SUPPLIED MATERIAL Block Start

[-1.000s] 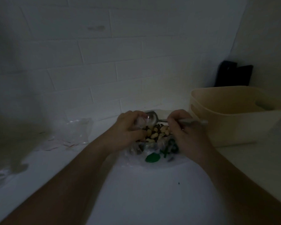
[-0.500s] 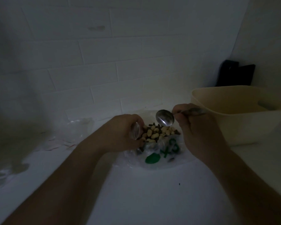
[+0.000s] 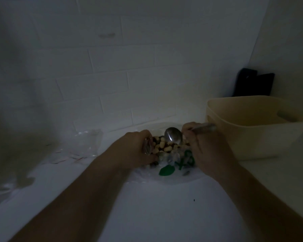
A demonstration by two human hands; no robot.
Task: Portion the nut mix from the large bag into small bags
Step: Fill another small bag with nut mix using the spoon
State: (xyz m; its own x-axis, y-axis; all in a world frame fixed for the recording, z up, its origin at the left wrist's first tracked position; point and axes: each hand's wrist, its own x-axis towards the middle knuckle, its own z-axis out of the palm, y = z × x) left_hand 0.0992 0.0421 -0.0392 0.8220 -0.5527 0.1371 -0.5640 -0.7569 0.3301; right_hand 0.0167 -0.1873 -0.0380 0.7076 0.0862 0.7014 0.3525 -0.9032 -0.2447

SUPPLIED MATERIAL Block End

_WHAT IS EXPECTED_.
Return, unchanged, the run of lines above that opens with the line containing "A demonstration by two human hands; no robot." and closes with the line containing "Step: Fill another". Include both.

_RESPONSE AREA_.
A demonstration by two human hands; no robot.
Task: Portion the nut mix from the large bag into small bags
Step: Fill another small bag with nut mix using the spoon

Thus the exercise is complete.